Set the entries down once more, exactly as they are worded.

########

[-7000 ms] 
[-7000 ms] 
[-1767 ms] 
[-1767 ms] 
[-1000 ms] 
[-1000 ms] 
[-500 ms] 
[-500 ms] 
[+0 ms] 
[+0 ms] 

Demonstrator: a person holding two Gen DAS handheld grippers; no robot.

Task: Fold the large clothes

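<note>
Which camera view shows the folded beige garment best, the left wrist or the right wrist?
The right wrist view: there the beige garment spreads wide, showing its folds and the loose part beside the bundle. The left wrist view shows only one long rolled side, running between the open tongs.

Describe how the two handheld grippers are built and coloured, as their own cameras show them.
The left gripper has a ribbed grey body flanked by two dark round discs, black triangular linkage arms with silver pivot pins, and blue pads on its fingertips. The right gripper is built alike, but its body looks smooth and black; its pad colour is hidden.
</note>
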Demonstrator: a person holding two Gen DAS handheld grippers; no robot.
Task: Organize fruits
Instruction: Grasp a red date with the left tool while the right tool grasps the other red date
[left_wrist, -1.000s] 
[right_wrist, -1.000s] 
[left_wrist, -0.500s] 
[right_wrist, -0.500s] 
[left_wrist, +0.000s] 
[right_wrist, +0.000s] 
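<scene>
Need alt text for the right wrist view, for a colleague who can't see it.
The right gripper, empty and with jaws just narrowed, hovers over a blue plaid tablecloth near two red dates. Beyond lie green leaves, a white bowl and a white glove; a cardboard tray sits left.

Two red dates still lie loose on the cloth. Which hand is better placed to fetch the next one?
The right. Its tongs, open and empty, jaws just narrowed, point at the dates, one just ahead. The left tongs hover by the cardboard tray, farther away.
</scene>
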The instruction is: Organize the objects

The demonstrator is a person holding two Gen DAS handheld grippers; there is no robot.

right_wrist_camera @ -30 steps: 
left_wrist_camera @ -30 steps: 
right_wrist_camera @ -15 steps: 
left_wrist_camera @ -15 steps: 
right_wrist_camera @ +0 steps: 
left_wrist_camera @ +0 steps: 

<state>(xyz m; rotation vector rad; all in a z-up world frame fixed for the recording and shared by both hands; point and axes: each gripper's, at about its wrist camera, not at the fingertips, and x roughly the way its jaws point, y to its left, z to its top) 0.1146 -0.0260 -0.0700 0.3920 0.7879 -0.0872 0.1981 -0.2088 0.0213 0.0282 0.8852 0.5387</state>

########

* WRITTEN RESPONSE *
[-7000 ms] 
[-7000 ms] 
[-1767 ms] 
[-1767 ms] 
[-1000 ms] 
[-1000 ms] 
[-500 ms] 
[-500 ms] 
[+0 ms] 
[+0 ms] 

Demonstrator: a person holding two Gen DAS handheld grippers; no robot.

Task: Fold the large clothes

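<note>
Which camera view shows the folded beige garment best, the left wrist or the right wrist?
The right wrist view: there the beige garment spreads wide, showing its folds and the loose part beside the bundle. The left wrist view shows only one long rolled side, running between the open tongs.

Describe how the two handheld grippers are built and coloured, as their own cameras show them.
The left gripper has a ribbed grey body flanked by two dark round discs, black triangular linkage arms with silver pivot pins, and blue pads on its fingertips. The right gripper is built alike, but its body looks smooth and black; its pad colour is hidden.
</note>
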Demonstrator: a person holding two Gen DAS handheld grippers; no robot.
Task: Organize fruits
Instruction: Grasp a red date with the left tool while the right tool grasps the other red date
[left_wrist, -1.000s] 
[right_wrist, -1.000s] 
[left_wrist, -0.500s] 
[right_wrist, -0.500s] 
[left_wrist, +0.000s] 
[right_wrist, +0.000s] 
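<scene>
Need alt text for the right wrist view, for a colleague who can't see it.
The right gripper, empty and with jaws just narrowed, hovers over a blue plaid tablecloth near two red dates. Beyond lie green leaves, a white bowl and a white glove; a cardboard tray sits left.

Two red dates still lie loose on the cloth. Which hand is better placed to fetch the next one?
The right. Its tongs, open and empty, jaws just narrowed, point at the dates, one just ahead. The left tongs hover by the cardboard tray, farther away.
</scene>
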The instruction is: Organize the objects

The demonstrator is a person holding two Gen DAS handheld grippers; there is no robot.

right_wrist_camera @ -30 steps: 
left_wrist_camera @ -30 steps: 
right_wrist_camera @ -15 steps: 
left_wrist_camera @ -15 steps: 
right_wrist_camera @ +0 steps: 
left_wrist_camera @ +0 steps: 

<state>(xyz m; rotation vector rad; all in a z-up world frame fixed for the recording and shared by both hands; point and axes: each gripper's, at about its wrist camera, not at the fingertips, and x roughly the way its jaws point, y to its left, z to its top) 0.1146 -0.0260 -0.0700 0.3920 0.7879 -0.0872 0.1981 -0.2088 0.0213 0.0282 0.8852 0.5387</state>

The answer is complete.